Exercise description – A line below contains "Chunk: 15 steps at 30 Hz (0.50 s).", and a later one contains "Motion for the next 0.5". Repeat both, with every line between them, exactly.

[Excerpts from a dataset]
/---

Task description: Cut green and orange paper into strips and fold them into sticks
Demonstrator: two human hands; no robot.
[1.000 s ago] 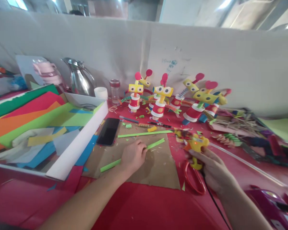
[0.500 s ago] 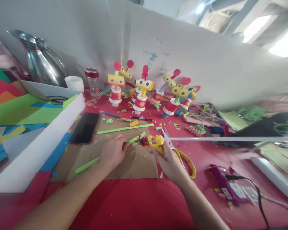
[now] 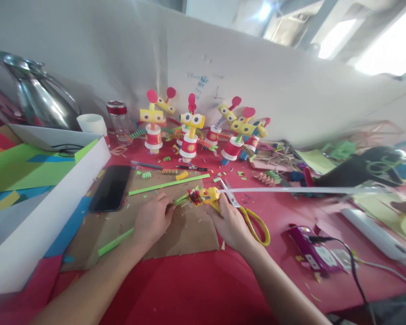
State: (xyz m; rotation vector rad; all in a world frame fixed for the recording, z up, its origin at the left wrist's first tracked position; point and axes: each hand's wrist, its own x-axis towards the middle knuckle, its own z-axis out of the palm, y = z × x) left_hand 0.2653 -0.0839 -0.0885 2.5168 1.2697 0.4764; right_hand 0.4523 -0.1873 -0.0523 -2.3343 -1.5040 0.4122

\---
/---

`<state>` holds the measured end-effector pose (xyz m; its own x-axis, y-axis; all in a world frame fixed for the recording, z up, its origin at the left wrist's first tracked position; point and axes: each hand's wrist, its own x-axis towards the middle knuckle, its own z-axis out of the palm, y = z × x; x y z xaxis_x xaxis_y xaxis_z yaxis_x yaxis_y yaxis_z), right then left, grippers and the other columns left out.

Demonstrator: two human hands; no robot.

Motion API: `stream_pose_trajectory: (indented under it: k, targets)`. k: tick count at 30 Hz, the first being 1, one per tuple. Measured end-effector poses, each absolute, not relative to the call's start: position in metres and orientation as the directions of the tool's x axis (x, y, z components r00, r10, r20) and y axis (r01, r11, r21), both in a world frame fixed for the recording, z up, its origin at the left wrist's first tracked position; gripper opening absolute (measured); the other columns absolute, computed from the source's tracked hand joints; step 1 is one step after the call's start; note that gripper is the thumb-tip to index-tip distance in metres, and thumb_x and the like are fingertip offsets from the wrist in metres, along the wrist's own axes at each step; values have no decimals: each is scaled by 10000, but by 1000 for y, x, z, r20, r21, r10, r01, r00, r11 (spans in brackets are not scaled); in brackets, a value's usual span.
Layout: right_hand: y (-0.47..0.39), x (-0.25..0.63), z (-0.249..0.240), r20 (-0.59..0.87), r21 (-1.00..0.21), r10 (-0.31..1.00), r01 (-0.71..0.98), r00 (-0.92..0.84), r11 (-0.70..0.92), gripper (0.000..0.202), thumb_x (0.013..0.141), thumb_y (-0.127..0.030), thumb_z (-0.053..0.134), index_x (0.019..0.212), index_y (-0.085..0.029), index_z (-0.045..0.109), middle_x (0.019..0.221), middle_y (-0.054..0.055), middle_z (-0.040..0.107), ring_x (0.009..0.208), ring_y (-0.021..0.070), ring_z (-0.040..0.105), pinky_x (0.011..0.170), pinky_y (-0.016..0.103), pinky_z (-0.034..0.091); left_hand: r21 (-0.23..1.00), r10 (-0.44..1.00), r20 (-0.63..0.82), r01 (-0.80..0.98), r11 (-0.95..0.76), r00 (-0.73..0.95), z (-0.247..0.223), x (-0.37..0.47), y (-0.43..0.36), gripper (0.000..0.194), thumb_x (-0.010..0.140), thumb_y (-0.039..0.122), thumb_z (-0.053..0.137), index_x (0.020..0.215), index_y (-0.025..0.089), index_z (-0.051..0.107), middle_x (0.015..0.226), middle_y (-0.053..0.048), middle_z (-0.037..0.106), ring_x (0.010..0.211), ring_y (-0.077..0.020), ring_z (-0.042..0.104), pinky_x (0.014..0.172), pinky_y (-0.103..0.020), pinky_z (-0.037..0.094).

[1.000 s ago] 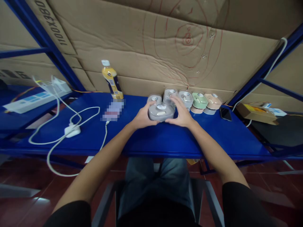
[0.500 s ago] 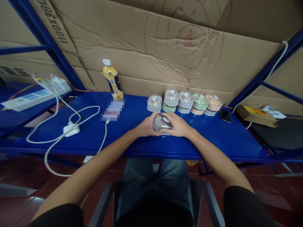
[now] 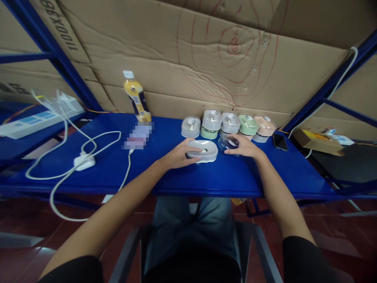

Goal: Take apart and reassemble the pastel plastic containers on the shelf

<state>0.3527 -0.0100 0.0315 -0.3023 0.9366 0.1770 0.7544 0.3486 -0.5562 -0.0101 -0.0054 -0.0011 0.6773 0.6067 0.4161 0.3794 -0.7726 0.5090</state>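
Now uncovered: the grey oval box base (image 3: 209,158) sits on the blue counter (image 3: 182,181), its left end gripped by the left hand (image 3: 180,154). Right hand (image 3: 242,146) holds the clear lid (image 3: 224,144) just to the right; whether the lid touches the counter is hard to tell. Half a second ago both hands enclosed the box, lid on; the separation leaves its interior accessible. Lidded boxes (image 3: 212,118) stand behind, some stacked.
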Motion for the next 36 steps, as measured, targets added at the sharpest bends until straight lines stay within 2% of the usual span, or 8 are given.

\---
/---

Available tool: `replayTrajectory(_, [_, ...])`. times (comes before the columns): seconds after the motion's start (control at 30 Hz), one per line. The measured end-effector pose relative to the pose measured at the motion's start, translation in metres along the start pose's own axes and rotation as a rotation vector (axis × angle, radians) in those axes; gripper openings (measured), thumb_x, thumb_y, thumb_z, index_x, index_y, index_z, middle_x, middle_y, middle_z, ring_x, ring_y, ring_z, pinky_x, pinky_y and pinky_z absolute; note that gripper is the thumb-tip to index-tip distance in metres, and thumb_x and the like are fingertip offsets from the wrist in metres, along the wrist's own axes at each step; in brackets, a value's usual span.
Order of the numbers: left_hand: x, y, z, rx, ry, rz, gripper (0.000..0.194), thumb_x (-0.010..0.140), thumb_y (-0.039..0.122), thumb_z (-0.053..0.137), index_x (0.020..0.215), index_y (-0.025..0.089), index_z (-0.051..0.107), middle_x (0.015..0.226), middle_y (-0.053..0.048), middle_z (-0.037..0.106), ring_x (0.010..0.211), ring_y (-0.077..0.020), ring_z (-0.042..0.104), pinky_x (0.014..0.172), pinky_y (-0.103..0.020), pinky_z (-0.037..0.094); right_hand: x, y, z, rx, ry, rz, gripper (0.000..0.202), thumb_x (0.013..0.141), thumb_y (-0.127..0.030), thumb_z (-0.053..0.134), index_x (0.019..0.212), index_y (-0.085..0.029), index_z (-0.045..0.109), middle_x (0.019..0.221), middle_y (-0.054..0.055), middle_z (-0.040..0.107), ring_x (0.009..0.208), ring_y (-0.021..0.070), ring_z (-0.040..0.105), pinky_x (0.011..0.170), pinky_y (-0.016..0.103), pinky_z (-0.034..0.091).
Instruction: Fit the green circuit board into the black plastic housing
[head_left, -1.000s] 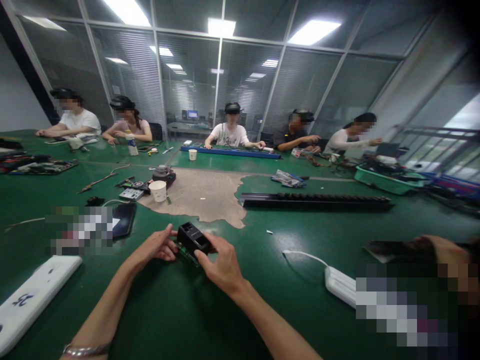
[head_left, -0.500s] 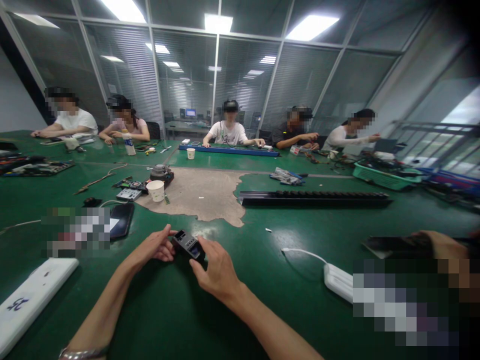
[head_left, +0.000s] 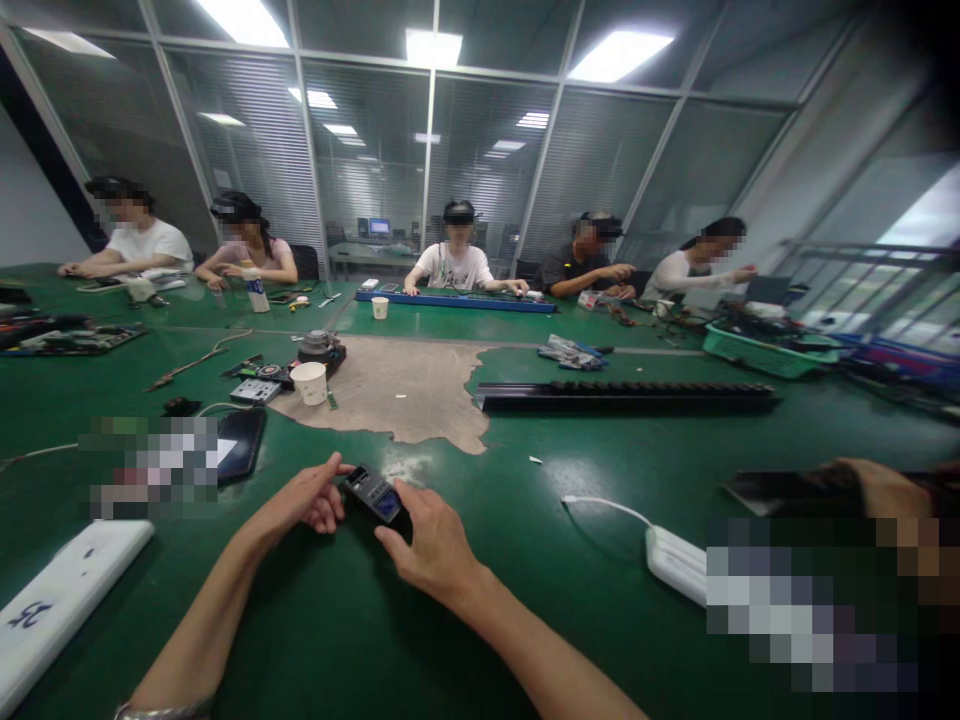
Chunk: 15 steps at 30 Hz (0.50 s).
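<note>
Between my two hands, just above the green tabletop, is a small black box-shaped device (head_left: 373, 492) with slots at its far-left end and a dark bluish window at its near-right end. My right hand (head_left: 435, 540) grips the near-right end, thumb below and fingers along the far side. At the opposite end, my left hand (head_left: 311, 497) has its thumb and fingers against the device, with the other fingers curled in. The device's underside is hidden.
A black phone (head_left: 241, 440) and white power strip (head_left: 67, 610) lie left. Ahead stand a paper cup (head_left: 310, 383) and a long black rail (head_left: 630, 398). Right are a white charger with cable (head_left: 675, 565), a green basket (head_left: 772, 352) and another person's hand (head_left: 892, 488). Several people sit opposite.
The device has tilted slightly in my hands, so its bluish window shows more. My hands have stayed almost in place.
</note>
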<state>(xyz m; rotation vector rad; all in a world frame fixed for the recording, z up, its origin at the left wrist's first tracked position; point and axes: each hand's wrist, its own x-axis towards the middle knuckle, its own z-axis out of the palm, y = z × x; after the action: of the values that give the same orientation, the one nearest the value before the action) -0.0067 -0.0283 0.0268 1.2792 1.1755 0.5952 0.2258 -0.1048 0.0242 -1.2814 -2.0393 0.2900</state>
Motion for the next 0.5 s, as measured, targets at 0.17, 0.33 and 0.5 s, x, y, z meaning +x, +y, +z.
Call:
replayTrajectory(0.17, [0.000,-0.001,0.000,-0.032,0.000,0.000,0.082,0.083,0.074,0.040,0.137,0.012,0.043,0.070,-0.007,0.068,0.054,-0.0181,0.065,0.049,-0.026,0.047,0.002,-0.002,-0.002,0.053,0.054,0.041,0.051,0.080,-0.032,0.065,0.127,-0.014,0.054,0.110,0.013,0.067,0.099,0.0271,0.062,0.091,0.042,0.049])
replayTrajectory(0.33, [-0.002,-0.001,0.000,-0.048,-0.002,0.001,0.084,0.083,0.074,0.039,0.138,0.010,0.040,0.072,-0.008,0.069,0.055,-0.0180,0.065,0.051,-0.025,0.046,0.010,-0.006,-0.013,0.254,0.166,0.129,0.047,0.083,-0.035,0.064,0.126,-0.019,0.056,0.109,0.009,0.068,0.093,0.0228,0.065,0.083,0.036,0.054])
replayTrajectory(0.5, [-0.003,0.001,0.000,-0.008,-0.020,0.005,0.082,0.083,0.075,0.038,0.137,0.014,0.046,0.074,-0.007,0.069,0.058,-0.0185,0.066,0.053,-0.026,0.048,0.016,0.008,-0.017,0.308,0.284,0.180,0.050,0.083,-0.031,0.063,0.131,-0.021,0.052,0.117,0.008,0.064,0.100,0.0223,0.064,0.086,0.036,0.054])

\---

Result of the task –
Chunk: 15 steps at 30 Hz (0.50 s).
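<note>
Between my two hands, just above the green tabletop, is a small black box-shaped device (head_left: 373, 492) with slots at its far-left end and a dark bluish window at its near-right end. My right hand (head_left: 435, 540) grips the near-right end, thumb below and fingers along the far side. At the opposite end, my left hand (head_left: 311, 497) has its thumb and fingers against the device, with the other fingers curled in. The device's underside is hidden.
A black phone (head_left: 241, 440) and white power strip (head_left: 67, 610) lie left. Ahead stand a paper cup (head_left: 310, 383) and a long black rail (head_left: 630, 398). Right are a white charger with cable (head_left: 675, 565), a green basket (head_left: 772, 352) and another person's hand (head_left: 892, 488). Several people sit opposite.
The device has tilted slightly in my hands, so its bluish window shows more. My hands have stayed almost in place.
</note>
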<state>(xyz m; rotation vector rad; all in a world frame fixed for the recording, z up, its origin at the left wrist's first tracked position; point and axes: each hand's wrist, its own x-axis towards the middle knuckle, its own z-axis out of the palm, y = z × x; after the action: of the values that give the same orientation, the one nearest the value before the action) -0.0067 -0.0283 0.0268 1.2792 1.1755 0.5952 0.2258 -0.1048 0.0242 -1.2814 -2.0393 0.2900</state>
Motion for the next 0.5 s, as measured, targets at 0.17, 0.33 and 0.5 s, x, y, z meaning +x, +y, +z.

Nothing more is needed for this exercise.